Kleist, Sentiments face au paysage marin de Friedrich :
[réécriture d'un article de Brentano]
« Il est merveilleux, dans une infinie solitude sur le rivage marin, sous un ciel brouillé, de porter son regard sur un désert d’eau sans limites. Encore faut-il être allé là-bas, devoir en revenir, vouloir passer de l’autre côté, ne pas le pouvoir, être dépourvu de tout ce qui fait vivre, et percevoir néanmoins la voix de cette vie dans le grondement des flots, le souffle de l’air, le passage des nuages, le cri solitaire des oiseaux. Il faut pour cela une exigence du cœur et cette déception que, pour m’exprimer ainsi, la nature vous inflige. Mais tout cela est impossible devant le tableau, et ce que je devais trouver dans le tableau lui-même, je ne le trouvai qu’entre moi et le tableau, à savoir une exigence adressée par mon cœur au tableau et une déception que m’infligeait le tableau. Je devins ainsi moi-même le capucin, le tableau devint la dune, mais l’étendue où devaient se porter mes regards mélancoliques, la mer, était totalement absente. »
tableau :
Empfindungen vor Friedrichs Seelandschaft.

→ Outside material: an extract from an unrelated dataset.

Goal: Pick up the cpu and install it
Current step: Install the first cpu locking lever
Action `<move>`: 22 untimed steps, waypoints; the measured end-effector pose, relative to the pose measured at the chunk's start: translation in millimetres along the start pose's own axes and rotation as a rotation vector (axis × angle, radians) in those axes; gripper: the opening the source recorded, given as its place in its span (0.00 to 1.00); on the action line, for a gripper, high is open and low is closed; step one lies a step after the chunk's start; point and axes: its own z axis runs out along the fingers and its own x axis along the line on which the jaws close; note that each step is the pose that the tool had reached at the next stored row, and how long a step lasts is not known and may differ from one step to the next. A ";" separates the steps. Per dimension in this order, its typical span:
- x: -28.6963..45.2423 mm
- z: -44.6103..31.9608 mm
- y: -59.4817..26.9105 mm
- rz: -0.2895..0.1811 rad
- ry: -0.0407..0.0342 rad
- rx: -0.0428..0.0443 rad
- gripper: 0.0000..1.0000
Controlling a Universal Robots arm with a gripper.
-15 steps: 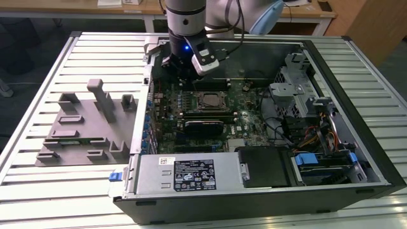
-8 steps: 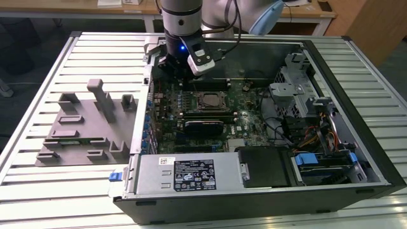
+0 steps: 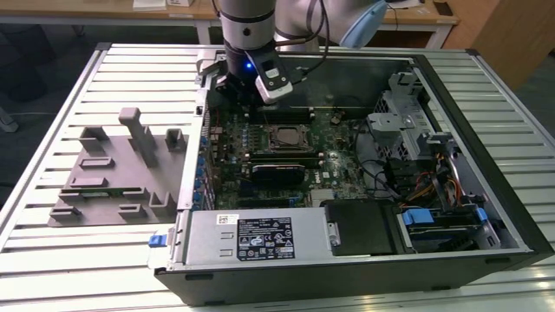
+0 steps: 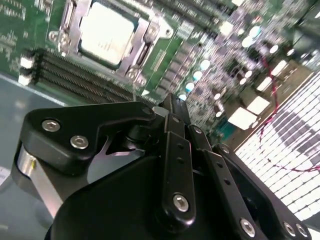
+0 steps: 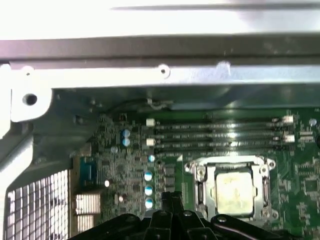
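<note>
A robot arm [image 3: 247,19] hung over an open desktop computer case [image 3: 347,276] that lay on its side on a slatted metal surface [image 3: 52,260]. The end effector [image 4: 171,106] was closed, its black fingers [image 5: 172,200] pressed together with nothing between them. It hovered above the green motherboard [image 5: 125,170], clear of the board and near the case's wall on the exterior view's left. The cpu [image 3: 287,136], a small square chip with a silvery-gray top, sat inside the square metal-framed socket [image 5: 199,186] near the middle of the board. It appeared in both wrist views [image 4: 107,32] [image 5: 232,192] a short way off from the fingertips and untouched by them. Four long black memory slots [image 5: 215,132] ran just beside the socket, between it and the case's far wall in the exterior view. A black rectangular block [image 3: 277,174] lay on the socket's opposite side, towards the gray power supply [image 3: 260,237] at the case's near edge. Outside the case, on the exterior view's left, a gray moulded fixture [image 3: 104,175] with upright posts and shallow recesses rested on the surface, well apart from the arm.
</note>
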 end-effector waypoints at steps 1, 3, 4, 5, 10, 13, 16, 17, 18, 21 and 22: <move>0.0 0.0 0.0 0.000 0.0008 -0.0159 0.11; 0.0 0.0 0.0 0.001 0.0025 -0.0476 0.11; 0.0 0.0 0.0 0.002 0.0032 -0.0625 0.11; 0.1 -0.1 0.0 0.002 0.0040 -0.0750 0.11; 0.2 0.0 0.0 0.004 0.0069 -0.1315 0.11; 0.2 0.0 0.0 0.005 0.0083 -0.1616 0.11; 0.2 0.0 0.0 0.005 0.0091 -0.1769 0.11; 0.2 0.0 0.0 0.005 0.0091 -0.1771 0.11; 0.2 0.0 0.0 0.005 0.0092 -0.1771 0.11; -0.8 0.0 0.0 0.005 0.0092 -0.1773 0.11; -1.9 0.1 0.1 0.005 0.0092 -0.1773 0.11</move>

"Herrlich ist es, in einer unendlichen Einsamkeit am Meeresufer, unter trübem Himmel, auf eine unbegränzte Wasserwüste, hinauszuschauen. Dazu gehört gleichwohl, daß man dahin gegangen sei, daß man zurück muß, daß man hinüber mögte, daß man es nicht kann, daß man Alles zum Leben vermißt, und die Stimme des Lebens dennoch im Rauschen der Fluth, im Wehen der Luft, im Ziehen der Wolken, dem einsamen Geschrei der Vögel, vernimmt. Dazu gehört ein Anspruch, den das Herz macht, und ein Abbruch, um mich so auszudrücken, den Einem die Natur thut. Dies aber ist vor dem Bilde unmöglich, und das, was ich in dem Bilde selbst finden sollte, fand ich erst zwischen mir und dem Bilde, nehmlich einen Anspruch, den mein Herz an das Bild machte, und einen Abbruch, den mir das Bild that; und so ward ich selbst der Kapuziner, das Bild ward die Düne, das aber, wo hinaus ich mit Sehnsucht blicken sollte, die See, fehlte ganz."